Updates in this commit make both of these functions
coherent in terms of logic and also add appropiate
comments to improve readability of these functions.

There was also a hidden bug that if a user A is
mentioned in with @**name|id** then @**invalid|id**
again mentioned A because of the way we handled mentions
earlier. It is solved as a result of this refactor and
appropiate test has been added for this.

This has been tested manually as well as by adding new
test to address missing case.
2021-03-28 16:52:48 -07:00
m-e-l-u-h-a-n 2699048208 markdown: Extend user mention syntax to support user_id for mentioning.
Extend our markdown system to support mentioning of users
by id also. Following these changes, it would be possible
to mention users with @**|user_id** and silently mention
using @_**|user_id**.

Main intention for extending the mention syntax is to make
it convenient for bots to mention a users using their ids. It
is to be noted that previous syntax are also supported.

Documentation tweaked by tabbott for better readability.

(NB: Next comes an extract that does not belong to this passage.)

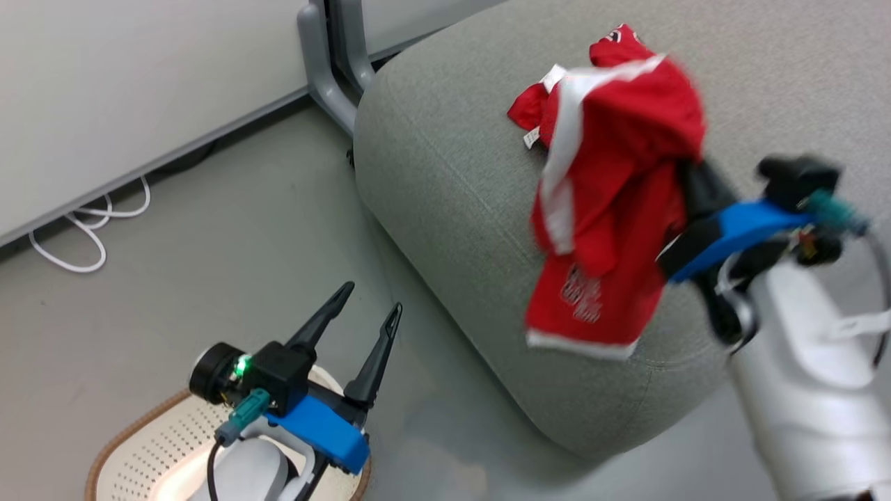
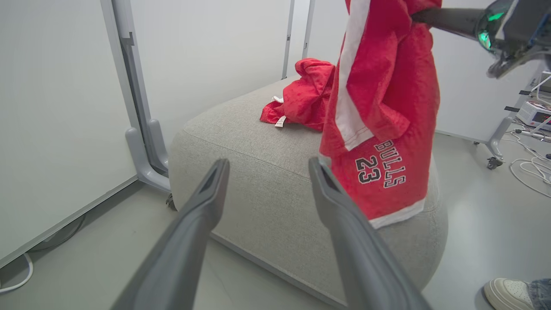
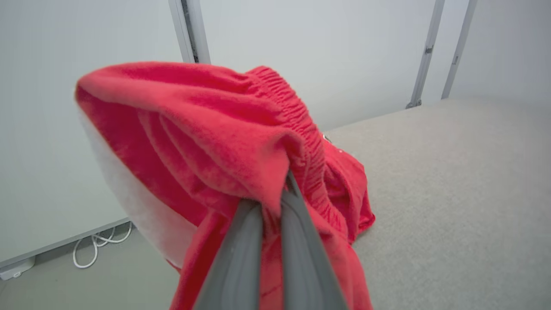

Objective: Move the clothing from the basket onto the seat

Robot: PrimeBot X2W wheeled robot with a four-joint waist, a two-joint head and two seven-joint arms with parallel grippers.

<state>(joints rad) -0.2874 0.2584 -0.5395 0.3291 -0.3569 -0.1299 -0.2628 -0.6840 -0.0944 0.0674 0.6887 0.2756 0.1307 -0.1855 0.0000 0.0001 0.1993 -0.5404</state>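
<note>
The right gripper (image 3: 286, 181) is clenched on the shorts (image 1: 612, 209), which hang over the near edge of the seat (image 1: 452, 174) (the other garment (image 2: 305, 94) already lies on top). Let go here, they may slide to the floor (image 1: 209, 278). The left gripper (image 1: 373, 296) gapes empty above the basket (image 1: 139, 445).

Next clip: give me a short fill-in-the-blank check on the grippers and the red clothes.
The right gripper is ____ on the hanging red shorts.
The left gripper is ____ and holds nothing.
The number printed on the shorts is ____.
The second red garment lies crumpled on the grey ____.
Missing words: shut; open; 23; seat.
</note>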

The changes were tested manually in development server, and also
by adding some new backend and frontend tests.

Fixes: #17487.
2021-03-25 00:44:56 -07:00
akshatdalton 9c6d8d9d81 markdown: Add support to shorten GitHub links.
We add support to shorten links and test their shortening in
well-organized, clean manner that makes it trivial to extend the
GitHub approach for GitLab and perhaps other services.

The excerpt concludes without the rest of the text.